As I said in the previous post, I wanted to add ZMBV support to NihAV, mostly because it is rather simple codec (which means I can write a decoder and an encoder for it without spending too much time), it’s lossless and supports various bit-depths too (which means I can encode various content into it preserving the original format).

I still had to improve my deflate support (both decompressing and compressing) a bit to support the way the data is stored there. At least now I mostly understand what various flags are for.

First of all, by itself deflate format specifies just a bitstream split into blocks of data that may contain any amount of coded data. And these blocks start at the next bit after the previous block has ended, no byte aligning except by chance or after a copy block (which aligns bitstream before storing length and block contents).

Then, there is raw format used in various formats (like Zip or gzip) and there’s zlib format used for most cases data is stored as part of some other format (that means you have two initial bytes like 0x78 0x5E and 2×2 bytes of checksum in the end).

So, ZMBV uses unterminated stream format: first frame contains zlib header plus one or several blocks of data padded with an empty copy block to the byte limit, next frame contains continuation of that stream (also one or more blocks padded to the byte boundary) and so on. This is obviously done so you can decode frames one after another and still exploit the redundancy from the previously coded frame data if you’re lucky.

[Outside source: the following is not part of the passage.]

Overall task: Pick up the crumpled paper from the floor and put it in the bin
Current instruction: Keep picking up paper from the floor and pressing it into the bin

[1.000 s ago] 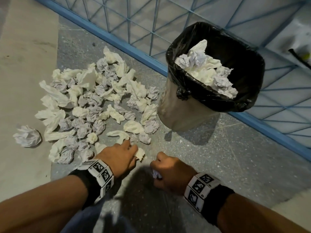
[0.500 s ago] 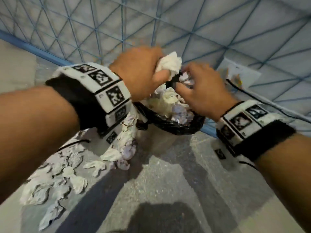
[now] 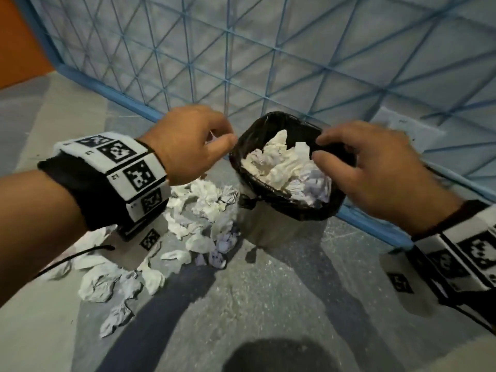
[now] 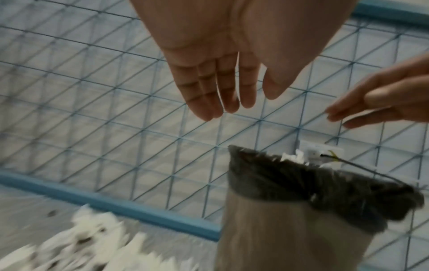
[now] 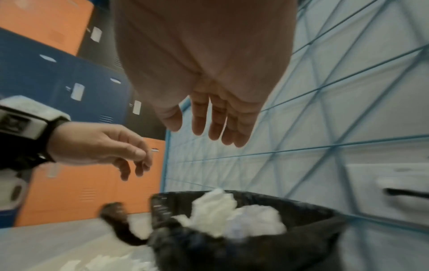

Normally you would start decoding data and keep decoding it until the final block (there’s a flag in block header for that) has been decoded—or error out earlier for insufficient data. In this case though we need to decode data block, check if we are at the end of input data and then return the decoded data. Similarly during data compression we need to encode all current data and pad output stream to the byte boundary if needed.

This is not hard or particularly tricky but it demonstrates that deflated data can be stored in different ways. At least now I really understand what that Z_SYNC_FLUSH flag is for.

Adding deflate support to NihAV

Tuesday, May 18th, 2021

Since I wanted to do something different I decided to finally implement deflate support for NihAV—by which I mean compression support in addition to decompression. Here is how well it went.

As usual, my goal was to implement it in mostly straightforward way but with reasonable speed instead of having something completely on par with zlib or better.

At first I implemented the simplest form of compression – copying data without compression (but with the proper headers and ADLER-32 checksum at the end). Then I added a simple encoding with fixed codes that simply output symbols as it—no compression yet but at least it tests how well bitstream is written. Then I moved to dynamic codes. Then I added a brute force search and started encoding matches. So by the end of the weekend I had something working already and then I could make it faster and/or better.

Of course the first thing to remember is that you can reduce search time by using some structure for a faster text search. I think suffix trie is now popular but I settled for an old-fashioned hash by three bytes. Initially it was twice as slow since while the number of string comparisons decreased hundredfold, updating hash table on each step consumed too much time. So I switched to linked-list hash that resembles FAT somewhat (i.e. for each position in the input you have a pointer to the next location of the same three-letter hash plus an additional table pointing to the start of chain for each hash key). And I calculated it once per a large block just discarding matches outside of the desired range. Of course this can be done better but it worked fast enough for me.

Now the compression. There are three main strategies I tried: naïve aka greedy one (you simply output the longest match you can find at the current step), lazy (you also check the next position if it produces even better match and use it if possible—surprisingly enough it gives a significant benefit) and theoretically optimal (you construct a trellis and see which combination and literals can give you the best coding; it has issues but theoretically it’s the best one).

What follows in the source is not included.